Some people might throw away leftover food or an old laptop without thinking much about it, but not biological engineering student Nathan Guymon.

Guymon, a junior at USU, recently won second place in a video contest sponsored by the International Solid Waste Association, an Austria-based nonprofit, for creating a minute-long, animated video explaining just how much waste humans around the world create.

The video uses quick animated sequences to present information and put it into context.

Every year, the video states, we produce 2 billion tons of waste — enough to fill 100 semi trucks every minute. That includes 40 million tons of electronic waste, which is like throwing away 800 laptops every second. We also create 2.9 trillion pounds of food waste, equivalent to one-third of the world’s food supply.

“We’ve all done it at times,” he said. “We buy something thinking we need it and then two weeks later we find it in our fridge and we can’t use it anymore.”

Out of 34 entries from 15 countries, Guymon’s won second place and earned a $900 prize.

The contest combined several of Guymon’s interests. He said he has always been fascinated with biology, chemistry and math, so biological engineering was the perfect program for him. In addition, he grew up watching science videos and eventually started making his own. Over the past year, he said he’s been putting more effort into adding more professionalism to his animation. He’s always been interested in science, and he wants to make that knowledge easier for more people to understand.

In his biological engineering classes at USU, he has been learning about biological solutions to the world’s waste problem. He said it’s all about identifying a problem and finding a way to solve it.

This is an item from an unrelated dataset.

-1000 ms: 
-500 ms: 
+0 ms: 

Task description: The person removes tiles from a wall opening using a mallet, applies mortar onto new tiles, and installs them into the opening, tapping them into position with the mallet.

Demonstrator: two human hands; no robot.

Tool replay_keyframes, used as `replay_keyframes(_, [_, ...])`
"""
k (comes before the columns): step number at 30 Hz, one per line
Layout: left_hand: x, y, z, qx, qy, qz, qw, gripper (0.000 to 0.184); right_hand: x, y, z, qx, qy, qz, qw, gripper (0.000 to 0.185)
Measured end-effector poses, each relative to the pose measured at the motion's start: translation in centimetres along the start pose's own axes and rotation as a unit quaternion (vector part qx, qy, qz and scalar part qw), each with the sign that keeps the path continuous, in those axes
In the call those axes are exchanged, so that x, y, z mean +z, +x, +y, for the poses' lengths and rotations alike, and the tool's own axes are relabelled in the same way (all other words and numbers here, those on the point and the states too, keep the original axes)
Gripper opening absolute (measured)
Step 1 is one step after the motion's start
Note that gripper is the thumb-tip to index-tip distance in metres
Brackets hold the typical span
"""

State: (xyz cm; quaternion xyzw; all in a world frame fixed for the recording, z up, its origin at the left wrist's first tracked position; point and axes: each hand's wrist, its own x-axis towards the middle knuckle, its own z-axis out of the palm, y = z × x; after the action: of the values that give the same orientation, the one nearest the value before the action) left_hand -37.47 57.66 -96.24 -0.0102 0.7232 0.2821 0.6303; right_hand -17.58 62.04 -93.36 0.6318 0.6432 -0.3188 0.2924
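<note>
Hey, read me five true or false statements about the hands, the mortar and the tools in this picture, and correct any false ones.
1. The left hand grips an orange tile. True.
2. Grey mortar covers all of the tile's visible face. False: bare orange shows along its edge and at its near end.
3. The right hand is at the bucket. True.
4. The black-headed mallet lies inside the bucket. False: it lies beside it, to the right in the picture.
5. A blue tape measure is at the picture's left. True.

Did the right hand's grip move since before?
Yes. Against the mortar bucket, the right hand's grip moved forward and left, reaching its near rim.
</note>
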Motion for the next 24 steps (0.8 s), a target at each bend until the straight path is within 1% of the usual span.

Fracking, for example, produces a lot of waste fluids.

“We’re learning more and more (that) you can use bacteria and algae to clean the fracking water versus just having to dump it somewhere,” he said.

More common problems include finding purposes for animal waste, wastewater and food waste. Guymon said some facilities, like Central Valley Water Reclamation in Salt Lake City, put food waste in anaerobic digesters to produce methane and natural gas to power their wastewater treatment facility.

When it comes to inorganic material, like electronic waste, Guymon said there are three important words: reduce, reuse and recycle. He said companies like Apple recycle old electronic devices to make parts for new smartphones.

Unfortunately, Guymon said people often buy food and don’t end up using it, or they buy new electronics and throw the old devices away, where they sit in a landfill. With his videos and continuing coursework, he hopes to change that mentality.